I also did some icecream tub dyeing with EMO Tuotanto's fibre reactive dye later. I'm trying to explore this product, since it's a Finnish brand, and a lot easier to get hold of for me than Procion MX dyes. I hope to discover ways of using the EMO dyes in the same ways that I've used Procion MX dyes. That would make me a very happy puppy.

I can't wait to get to the rinsing stage with these! Yum!

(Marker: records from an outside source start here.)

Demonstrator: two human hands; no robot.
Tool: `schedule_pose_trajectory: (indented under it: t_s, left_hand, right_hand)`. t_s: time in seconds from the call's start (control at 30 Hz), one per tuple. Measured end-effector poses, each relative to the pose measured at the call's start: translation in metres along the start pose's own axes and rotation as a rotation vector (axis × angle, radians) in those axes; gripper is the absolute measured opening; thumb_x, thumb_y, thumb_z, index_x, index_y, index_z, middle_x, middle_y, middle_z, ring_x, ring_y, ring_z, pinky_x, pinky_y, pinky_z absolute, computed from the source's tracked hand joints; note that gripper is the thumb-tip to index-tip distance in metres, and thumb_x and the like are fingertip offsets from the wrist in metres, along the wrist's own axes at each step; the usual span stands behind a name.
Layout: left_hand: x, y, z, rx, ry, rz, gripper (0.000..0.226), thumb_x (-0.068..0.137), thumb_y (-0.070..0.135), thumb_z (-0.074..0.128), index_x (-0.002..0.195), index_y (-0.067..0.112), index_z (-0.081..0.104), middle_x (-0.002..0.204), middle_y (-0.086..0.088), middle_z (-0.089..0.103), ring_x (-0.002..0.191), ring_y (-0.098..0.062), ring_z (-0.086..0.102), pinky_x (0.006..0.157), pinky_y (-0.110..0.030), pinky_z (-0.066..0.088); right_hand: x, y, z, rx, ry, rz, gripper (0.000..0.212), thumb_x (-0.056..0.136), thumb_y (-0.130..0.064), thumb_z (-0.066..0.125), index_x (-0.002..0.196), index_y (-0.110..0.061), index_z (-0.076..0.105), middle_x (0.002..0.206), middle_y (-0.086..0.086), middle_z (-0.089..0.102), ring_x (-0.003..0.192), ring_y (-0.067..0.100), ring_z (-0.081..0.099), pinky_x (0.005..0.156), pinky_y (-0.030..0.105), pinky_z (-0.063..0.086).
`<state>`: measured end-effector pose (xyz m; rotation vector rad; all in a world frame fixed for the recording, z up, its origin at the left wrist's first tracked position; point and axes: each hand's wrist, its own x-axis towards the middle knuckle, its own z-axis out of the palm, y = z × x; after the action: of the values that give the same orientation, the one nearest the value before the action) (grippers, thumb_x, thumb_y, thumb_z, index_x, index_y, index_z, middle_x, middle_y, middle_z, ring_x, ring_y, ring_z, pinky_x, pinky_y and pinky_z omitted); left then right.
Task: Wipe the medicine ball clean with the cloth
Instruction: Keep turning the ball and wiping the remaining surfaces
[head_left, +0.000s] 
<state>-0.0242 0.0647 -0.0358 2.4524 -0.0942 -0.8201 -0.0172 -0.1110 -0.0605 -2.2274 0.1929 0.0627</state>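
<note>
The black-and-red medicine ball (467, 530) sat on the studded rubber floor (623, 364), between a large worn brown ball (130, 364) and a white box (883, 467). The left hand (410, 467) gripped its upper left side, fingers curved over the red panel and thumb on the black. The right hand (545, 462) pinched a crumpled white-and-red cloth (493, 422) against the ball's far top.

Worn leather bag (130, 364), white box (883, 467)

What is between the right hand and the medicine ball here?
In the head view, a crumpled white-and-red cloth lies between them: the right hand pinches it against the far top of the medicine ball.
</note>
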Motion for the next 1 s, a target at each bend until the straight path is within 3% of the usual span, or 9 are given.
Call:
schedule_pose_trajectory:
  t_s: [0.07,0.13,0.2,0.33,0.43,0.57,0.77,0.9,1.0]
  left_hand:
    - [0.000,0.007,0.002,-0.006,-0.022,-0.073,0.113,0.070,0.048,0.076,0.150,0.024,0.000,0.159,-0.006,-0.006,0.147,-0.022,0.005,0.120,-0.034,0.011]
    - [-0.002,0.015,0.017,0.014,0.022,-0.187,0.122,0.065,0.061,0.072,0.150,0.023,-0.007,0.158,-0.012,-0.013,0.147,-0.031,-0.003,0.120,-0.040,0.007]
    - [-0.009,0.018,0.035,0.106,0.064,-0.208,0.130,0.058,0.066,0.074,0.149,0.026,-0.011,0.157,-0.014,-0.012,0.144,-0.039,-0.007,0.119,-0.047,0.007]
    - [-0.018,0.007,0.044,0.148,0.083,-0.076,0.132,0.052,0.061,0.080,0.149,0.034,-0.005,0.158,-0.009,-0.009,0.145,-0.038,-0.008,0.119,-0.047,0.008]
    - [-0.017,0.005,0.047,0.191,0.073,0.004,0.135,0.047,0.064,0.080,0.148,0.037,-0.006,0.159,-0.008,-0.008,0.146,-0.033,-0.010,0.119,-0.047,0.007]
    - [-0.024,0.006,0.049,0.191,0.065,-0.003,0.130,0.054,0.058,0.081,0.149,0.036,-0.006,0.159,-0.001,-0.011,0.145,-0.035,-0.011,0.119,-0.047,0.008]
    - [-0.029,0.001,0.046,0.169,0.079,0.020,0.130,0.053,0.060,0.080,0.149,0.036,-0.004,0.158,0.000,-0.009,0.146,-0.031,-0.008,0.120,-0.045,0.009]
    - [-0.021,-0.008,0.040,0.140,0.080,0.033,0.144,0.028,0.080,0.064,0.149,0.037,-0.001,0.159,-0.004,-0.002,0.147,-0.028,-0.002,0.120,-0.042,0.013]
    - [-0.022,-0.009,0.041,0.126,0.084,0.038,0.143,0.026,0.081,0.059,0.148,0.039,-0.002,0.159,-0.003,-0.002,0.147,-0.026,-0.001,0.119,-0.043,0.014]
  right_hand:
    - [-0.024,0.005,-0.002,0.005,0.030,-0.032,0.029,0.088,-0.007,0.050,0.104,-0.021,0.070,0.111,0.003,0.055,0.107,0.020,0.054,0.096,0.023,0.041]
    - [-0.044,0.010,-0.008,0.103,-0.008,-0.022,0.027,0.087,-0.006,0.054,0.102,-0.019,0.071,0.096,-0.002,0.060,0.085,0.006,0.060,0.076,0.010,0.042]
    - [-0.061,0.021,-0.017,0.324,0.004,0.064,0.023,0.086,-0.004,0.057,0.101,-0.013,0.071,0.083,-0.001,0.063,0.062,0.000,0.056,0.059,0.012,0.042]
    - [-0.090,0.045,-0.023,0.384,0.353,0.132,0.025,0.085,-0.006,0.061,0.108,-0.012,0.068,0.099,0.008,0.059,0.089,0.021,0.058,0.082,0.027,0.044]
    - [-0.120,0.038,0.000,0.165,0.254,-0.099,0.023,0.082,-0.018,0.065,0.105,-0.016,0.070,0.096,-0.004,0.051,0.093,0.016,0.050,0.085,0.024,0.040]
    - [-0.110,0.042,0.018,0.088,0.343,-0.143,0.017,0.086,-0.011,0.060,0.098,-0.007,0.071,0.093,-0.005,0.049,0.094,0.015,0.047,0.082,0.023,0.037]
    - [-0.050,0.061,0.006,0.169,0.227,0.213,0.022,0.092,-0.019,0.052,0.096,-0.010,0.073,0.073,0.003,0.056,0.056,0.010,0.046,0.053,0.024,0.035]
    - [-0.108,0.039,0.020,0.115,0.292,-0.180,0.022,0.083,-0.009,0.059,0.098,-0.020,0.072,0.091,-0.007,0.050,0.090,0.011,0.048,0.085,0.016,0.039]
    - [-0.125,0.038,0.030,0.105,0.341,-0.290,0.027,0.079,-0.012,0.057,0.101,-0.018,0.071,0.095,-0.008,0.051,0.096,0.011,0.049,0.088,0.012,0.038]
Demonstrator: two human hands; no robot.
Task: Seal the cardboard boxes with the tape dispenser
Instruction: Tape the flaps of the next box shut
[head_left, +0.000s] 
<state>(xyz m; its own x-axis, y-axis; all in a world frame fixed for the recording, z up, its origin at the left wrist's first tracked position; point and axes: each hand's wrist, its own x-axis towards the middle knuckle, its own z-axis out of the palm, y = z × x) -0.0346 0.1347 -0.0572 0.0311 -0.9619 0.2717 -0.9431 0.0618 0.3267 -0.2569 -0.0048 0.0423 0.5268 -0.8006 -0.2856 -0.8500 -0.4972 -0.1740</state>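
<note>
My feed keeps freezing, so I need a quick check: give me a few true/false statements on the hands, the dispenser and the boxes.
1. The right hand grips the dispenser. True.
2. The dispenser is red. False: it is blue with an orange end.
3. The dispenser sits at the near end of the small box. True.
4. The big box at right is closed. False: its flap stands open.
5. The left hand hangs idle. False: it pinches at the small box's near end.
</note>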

Thanks for stopping by! Have a great week! - Annika

23 September 2012

News from Planet Annika!

I'm sorry that I've been away from this blog for so long! I've started a new career, and to tell you the truth, I've been working like a dog to keep things under control. The ground under my feet is still a bit shaky, but I'm working at getting the balance between work and my private life right. Day by day, step by step. Here's a sneak image of two of my current projects. The knitting is my way of winding down and thinking about something else. The appliqué will form the back panel on a wrap-around tunic. More soon, I hope!

Thanks for visiting! - Annika

12 August 2012

Return to Normal

This week I've returned to reality and in earnest started planning the courses I'm going to teach for the next eight or nine months. And I'm glad to say that I'm enjoying it! Getting up earlier in the morning, having meals at regular hours, working, feeling useful and purposeful. It suits me.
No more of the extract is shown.